Baseando-se no comportamento do usuário, a plataforma bloqueia o acesso a vídeos com restrição de idade e altera automaticamente configurações de privacidade e anúncios. A ferramenta utiliza dados como o histórico de vídeos assistidos e o tempo de existência da conta para a estimativa. Caso o sistema identifique o perfil como sendo de um menor, é obrigatório o envio de uma comprovação.
A exigência e especialmente o uso de informações do cartão de crédito e selfies têm gerado preocupação entre especialistas em privacidade. Desde julho, quando a verificação começou a ser testada, eles questionam a falta de transparência sobre como esses dados sensíveis serão armazenados e protegidos contra vazamentos. No Reddit, usuários pegos de surpresa pela política passaram a publicar capturas de tela do momento em que a notificação, que diz “Não conseguimos verificar se você é um adulto” aparece.
A partir da notificação, é possível continuar sem a verificação e manter a conta restrita ou verificar a idade. Para que alguém receba este aviso, segundo o YouTube, além da data de nascimento informada no cadastro, o sistema usa fatores como o tipo de conteúdo consumido, a atividade e a longevidade da conta. Uma vez que a IA a classifica como pertencente a um menor de 18 anos, aplica-se uma série de restrições automáticas.

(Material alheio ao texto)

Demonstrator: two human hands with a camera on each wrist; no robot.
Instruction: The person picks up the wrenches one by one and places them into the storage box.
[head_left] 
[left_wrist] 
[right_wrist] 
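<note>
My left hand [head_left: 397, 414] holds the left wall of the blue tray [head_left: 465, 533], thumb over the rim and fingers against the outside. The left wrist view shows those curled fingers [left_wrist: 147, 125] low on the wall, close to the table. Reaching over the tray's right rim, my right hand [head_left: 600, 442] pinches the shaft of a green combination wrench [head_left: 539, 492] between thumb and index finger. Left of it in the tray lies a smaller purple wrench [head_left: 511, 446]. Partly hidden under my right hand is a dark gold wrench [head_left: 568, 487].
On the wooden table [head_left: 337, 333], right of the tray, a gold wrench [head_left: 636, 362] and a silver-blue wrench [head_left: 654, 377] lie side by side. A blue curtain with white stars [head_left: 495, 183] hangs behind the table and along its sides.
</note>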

Dentre as limitações, destacam-se vídeos com restrição de idade, que são bloqueados e recomendações são ajustadas para minimizar conteúdo potencialmente problemático. Além disso, a personalização de anúncios é desativada, ferramentas de bem-estar digital, como lembretes para “fazer uma pausa”, são ativadas e uploads de novos vídeos são definidos como privados por padrão.
Coleta de dados
A plataforma justifica que o sistema é necessário para proteger o público mais jovem. No entanto, um dos problemas apontados por alguns usuários é que adultos que assistem a conteúdos com alvo infanto-juvenil, como desenhos ou vídeos de jogos, podem ser sinalizados pela IA. O Google também assume que a decisão deve impactar alguns criadores. Segundo o post na página de suporte do YouTube, a mudança “pode resultar em uma diminuição na receita de anúncios”, já que a plataforma só exibe anúncios não personalizados para espectadores menores de 18 anos.
A necessidade de fornecer dados sensíveis para reverter a restrição vem gerando polêmica desde o anúncio. Questionado pela Ars Technica, o YouTube confirmou, em julho, que “não retém dados de identidade ou cartão de pagamento para fins de Publicidade”. Contudo, o diretor de liberdades civis da Electronic Frontier Foundation (EFF), David Greene, afirma à Ars Technica que todos os métodos de apelação são ruins.
Para Greene, a coleta de dados biométricos (selfies) é “ruim, assustadora e inibidora” para usuários que dependem do anonimato, como dissidentes políticos ou vítimas de abuso. No Brasil, a permissão para que redes sociais exijam documentos de identificação e dados biométricos vem sendo discutida no âmbito do Projeto de Lei das Fake News – PL 2630/2020.